Но в то же время он кожей чувствовал, что ей льстит внимание, с каким он относился к ней. Он влюбленно взглядывал на нее, не пропуская случая, и ловил ответные ее взгляды, которые были порой так продолжительны и так упорны, что у него от долгой отвычки начинало звенеть в висках. Между ними как будто образовывалась ослепительная вольтова дуга, жар которой он не в силах был терпеть и первым отводил глаза, испытывая при этом непреодолимое желание опять встретиться с ней глазами и удостовериться, что он не впал в самообман. Но она уже была далека от него, прячась за чью-нибудь спину. Взгляды их возникали лишь в обстановке общего делового разговора, когда людям было не до них, когда они о чем-нибудь жарко спорили, доказывая свою правоту и оспаривая мнение оппонента, — вот тогда-то именно и выходила она к нему, тайно отыскивая его среди спорщиков, и была в эти мгновения так серьезна и так смела, что он пасовал перед ней, мучаясь, как в юности, хотя и благодарил Бога за ниспосланную благодать.
Если же он, смущаясь, пытался заговаривать с ней, зная, что ее зовут Валентиной Владимировной, она с подчеркнутой резкостью хмурилась, принимая деловитый вид, не оставляющий надежд на лирику, и словно бы выдавливая из себя капризную улыбку, судорожным движением глаз окидывала его с головы до пят, останавливая осиново-серый взгляд на его впалом животе../Он физически ощущал этот ее взгляд, который, как лужа, будто бы собирал в одну точку энергию ее души и обжигал то место живота, на которое она смотрела. Странная ее особенность смущала Темлякова, как если бы она видела его сквозь одежду...
У Валентины Владимировны были пышные русые волосы, отливающие зеленцой свежего сена. Она искусно обрамляла ими лицо, напуская со лба на виски и на уши и перевязывая черной бархоткой сзади, что придавало ей необыкновенную женственность.
При взгляде на нее приходили на память скромные красавицы минулого века, их портретные изображения, запечатлевшие чистоту и строгость былых нравов.
— Я провинциалка, у меня чопорное воспитание, — сказала она, когда они в темноте мчались по узкому шоссе за Звенигородом, возвращаясь домой. — Столичные жители мне непонятны и даже противны. Они не знают того, что знаю я. На вас работают все города страны, й вряд ли это вам понять.
Сказав это, она повернула к нему голову и внимательно посмотрела из полутьмы, смутно блестя глазами, в которых отражались, как в темной реке, желтые зловещие огни горящей за окном травы. Пахло пряным дымом, которым были затянуты потемки. Весна в том году была сухая и пыльная.
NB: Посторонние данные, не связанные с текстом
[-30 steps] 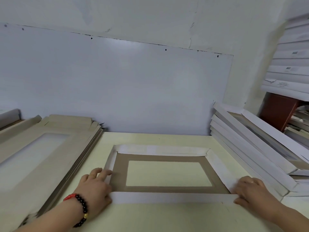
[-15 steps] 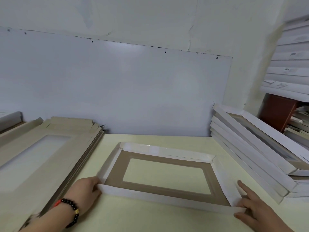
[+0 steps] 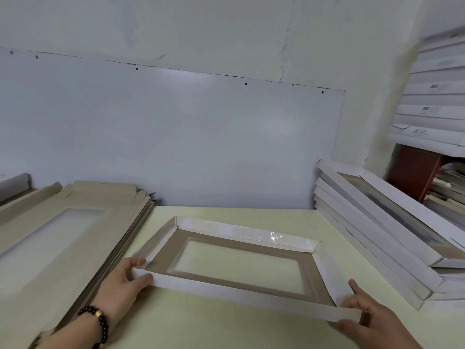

Всюду горела подожженная трава.
— Я Руси сын, — сказал ей на это Темляков, — здесь край моих отцов...
— А я провинциалка, — повторила она с вызовом, который он никак не мог понять. — И не стыжусь этого, стыдно быть столичным жителем.
— Какая же вы провинциалка? — возразил ей наконец Темляков. — Насколько я знаю, вы живете и работаете в Москве.
— Всего шесть лет. Занесло сюда ветром. А по воспитанию я провинциалка, — упрямо настаивала Валентина Владимировна.
— Да что ж это за воспитание такое? — посмеивался Темляков, чувствуя тепло ее взгляда на себе. — Гонор разве признак провинции? И что вы имеете в виду? Не понимаю... Смотрите, сколько лягушек на дороге.
В тот вечер шоссе, не остывшее после солнечного дня, собрало отовсюду великое множество проснувшихся лягушек. Лучи автомобильных фар высвечивали их, сидящих на асфальте, и они казались на его поверхности пепельными изваяниями с высоко поднятыми головами. Они сидели, повинуясь неведомым законам бытия... Много их было раздавлено автомобильными колесами, а те, что еще были живы, стоически презирали в своем неведении близкую гибель и, светясь во тьме, словно бы засасывались под колеса стремительного «рафа». Ни одна из них не пыталась уйти от неминучей гибели, как если бы они в эту ночь забыли о страхе. Что их заманивало на асфальт? То ли тепло его, в котором ожившие после спячки бедняги остро нуждались; то ли голод, на утоление которого они надеялись тут, рассчитывая полакомиться каким-нибудь комариком, летающим над теплой поверхностью автомобильной трассы. Пепельные, в свете фар и недвижимые, они были похожи на древних грифонов, переживших века и тысячелетия и не знающих, что есть смерть.
Москва-река, чуть светлеющая во тьме берегов, то появлялась справа от дороги, то скрывалась. Оранжевые потоки огня, пожиравшие сухую траву, вдруг объявлялись во тьме лугов, полыхающими щупальцами захватывая новые, еще не тронутые огнем пространства. Пахло терпким дымом.